It has been widely reported that several California cities have entered bankruptcy in the last two years, or are rumored to be in tight financial circumstances. The reporting of this comes against the backdrop of continued press attention to the very real financial straits of the California state government. Reuters recently published an in-depth report about the bankruptcy in San Bernardino, California, which serves as a case study of a city with ineffectual political leadership struggling to cope with the toughest financial challenges of our time. The Reuters report can be found here and occasions the observations below:
- There is no overall “trend” toward fiscal insolvency or bankruptcy.
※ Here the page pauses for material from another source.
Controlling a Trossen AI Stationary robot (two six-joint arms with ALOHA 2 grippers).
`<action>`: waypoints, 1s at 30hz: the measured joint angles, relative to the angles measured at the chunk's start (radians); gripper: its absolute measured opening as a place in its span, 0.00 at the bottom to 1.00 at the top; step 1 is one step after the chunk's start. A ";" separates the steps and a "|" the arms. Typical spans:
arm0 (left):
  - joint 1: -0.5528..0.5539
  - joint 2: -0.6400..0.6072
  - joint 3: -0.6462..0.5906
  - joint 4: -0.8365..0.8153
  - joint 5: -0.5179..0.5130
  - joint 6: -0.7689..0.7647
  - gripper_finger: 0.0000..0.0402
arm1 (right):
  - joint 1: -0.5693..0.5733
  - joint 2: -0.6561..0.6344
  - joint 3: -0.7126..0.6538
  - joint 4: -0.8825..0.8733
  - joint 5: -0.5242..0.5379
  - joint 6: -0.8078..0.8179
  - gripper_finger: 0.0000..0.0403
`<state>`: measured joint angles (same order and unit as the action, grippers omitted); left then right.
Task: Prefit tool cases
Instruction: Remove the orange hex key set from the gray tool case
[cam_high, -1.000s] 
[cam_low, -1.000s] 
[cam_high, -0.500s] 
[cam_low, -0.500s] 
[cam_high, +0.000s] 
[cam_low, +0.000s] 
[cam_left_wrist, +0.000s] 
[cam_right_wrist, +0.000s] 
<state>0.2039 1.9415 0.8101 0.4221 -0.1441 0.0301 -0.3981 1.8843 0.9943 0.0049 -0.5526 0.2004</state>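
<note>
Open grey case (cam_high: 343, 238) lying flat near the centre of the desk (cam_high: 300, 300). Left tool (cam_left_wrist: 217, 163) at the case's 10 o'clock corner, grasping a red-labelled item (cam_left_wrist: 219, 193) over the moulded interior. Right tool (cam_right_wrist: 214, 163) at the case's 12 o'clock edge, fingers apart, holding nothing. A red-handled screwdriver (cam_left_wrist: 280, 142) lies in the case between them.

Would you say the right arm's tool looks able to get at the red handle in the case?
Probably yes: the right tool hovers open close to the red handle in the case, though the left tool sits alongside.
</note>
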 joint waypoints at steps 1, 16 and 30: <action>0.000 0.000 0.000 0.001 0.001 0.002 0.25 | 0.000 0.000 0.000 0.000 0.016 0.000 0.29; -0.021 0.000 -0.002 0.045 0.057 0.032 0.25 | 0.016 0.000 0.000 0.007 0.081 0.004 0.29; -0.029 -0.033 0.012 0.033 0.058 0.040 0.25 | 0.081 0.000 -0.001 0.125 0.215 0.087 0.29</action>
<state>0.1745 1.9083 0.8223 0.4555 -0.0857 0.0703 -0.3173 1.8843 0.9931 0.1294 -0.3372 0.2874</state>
It is not an infection that is spreading among local governments. It is a symptom of the fiscal stress imposed on local government by the Great Recession. As such it is true that some states have been particularly hard-hit by the real estate asset contraction in the United States (especially California, Nevada, Arizona and Florida), and local governments in those states have had to work hard to cope.
- Each municipality is unique. Those of us in the business know that this is true. It is especially true in looking at the cities that have had to declare a fiscal emergency or file for bankruptcy. A close review of the Reuters report about San Bernardino affords a good example of the complex interplay of factors at work in an individual setting As noted in the report, Management Partners has analyzed that City’s circumstances on two occasions (before the Great Recession, in 2007, then in an update in 2010) and so is familiar with its details. The Reuter report is excellent and factually accurate.
- Moody’s recently released a list of some 30 California cities that it identified as being financially stressed. While some are indeed struggling to work their way through the effects of their external financial environment, the inclusion of others is ludicrous, a reality that detracts from the overall credibility of their initiative.
- Almost all local governments in California are led by professional managers who have done a fine job of guiding their governments through fiscal hard times. The notion that bankruptcy is a strategy or choice represents a fundamental misunderstanding of how local government works and the objectives of professional managers and the elected officials they serve. Moreover, most cities in the state that have been forced into bankruptcy have been led by excellent professionals as they work to recover their financial balance even while sustaining at least some minimal level of services to their residents – Vallejo, Stockton and the notorious city of Bell are all examples of such reforming leadership.
These have not been easy times – and these have not been easy circumstances for most media to understand and report well. The Reuters report on the single worst-led city in the state is informative, in our understanding accurate and revealing. Journalism of this quality is unusual.